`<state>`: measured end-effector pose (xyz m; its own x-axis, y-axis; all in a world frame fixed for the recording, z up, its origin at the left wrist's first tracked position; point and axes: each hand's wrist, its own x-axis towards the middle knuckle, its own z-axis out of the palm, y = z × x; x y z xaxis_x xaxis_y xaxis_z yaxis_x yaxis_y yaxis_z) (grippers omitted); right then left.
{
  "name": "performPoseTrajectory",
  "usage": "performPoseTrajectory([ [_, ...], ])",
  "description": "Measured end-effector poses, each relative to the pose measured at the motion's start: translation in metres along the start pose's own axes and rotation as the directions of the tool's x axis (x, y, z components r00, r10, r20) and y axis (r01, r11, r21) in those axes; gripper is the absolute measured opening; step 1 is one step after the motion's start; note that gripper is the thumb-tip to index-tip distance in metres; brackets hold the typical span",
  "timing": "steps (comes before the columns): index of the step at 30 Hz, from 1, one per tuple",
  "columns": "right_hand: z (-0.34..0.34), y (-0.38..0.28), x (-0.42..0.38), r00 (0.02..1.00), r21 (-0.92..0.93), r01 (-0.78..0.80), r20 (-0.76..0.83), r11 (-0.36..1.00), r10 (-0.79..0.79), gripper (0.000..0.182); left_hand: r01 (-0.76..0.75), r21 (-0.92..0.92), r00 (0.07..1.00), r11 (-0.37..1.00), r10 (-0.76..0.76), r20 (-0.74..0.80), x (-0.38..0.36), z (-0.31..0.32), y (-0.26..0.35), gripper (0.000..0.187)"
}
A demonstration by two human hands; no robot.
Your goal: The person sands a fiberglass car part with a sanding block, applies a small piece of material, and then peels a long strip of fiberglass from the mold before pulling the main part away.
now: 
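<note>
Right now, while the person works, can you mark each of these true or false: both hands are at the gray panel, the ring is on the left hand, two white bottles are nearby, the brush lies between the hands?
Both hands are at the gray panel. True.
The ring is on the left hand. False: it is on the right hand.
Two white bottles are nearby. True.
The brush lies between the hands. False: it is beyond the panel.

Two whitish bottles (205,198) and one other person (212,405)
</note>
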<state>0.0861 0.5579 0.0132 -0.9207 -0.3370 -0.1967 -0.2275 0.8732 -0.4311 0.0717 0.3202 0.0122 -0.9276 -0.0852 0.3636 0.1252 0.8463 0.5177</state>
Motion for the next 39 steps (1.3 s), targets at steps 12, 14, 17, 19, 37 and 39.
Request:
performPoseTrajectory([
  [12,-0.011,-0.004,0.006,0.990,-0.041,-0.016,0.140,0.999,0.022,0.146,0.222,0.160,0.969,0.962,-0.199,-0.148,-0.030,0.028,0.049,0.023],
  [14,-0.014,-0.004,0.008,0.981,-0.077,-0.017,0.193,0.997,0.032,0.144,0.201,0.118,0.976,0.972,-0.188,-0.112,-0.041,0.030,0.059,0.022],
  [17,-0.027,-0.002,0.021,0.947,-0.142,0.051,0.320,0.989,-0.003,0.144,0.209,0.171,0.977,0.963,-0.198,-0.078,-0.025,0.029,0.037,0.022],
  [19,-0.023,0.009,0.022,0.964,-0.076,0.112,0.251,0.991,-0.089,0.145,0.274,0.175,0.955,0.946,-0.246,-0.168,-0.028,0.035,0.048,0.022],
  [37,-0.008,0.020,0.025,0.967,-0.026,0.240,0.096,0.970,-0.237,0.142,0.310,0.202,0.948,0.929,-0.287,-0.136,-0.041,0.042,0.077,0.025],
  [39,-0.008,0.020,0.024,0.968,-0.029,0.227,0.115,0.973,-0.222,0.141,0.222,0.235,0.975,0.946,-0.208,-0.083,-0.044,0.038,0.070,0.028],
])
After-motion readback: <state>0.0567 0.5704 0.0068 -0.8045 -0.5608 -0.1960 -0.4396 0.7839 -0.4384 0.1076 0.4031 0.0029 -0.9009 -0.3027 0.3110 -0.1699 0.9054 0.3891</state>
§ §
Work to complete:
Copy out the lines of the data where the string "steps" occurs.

Reply:
  "timing": "steps (comes before the columns): index of the step at 30 Hz, from 1, one per tuple",
Motion for the next 39 steps (1.3 s), targets at steps 12, 14, 17, 19, 37 and 39.

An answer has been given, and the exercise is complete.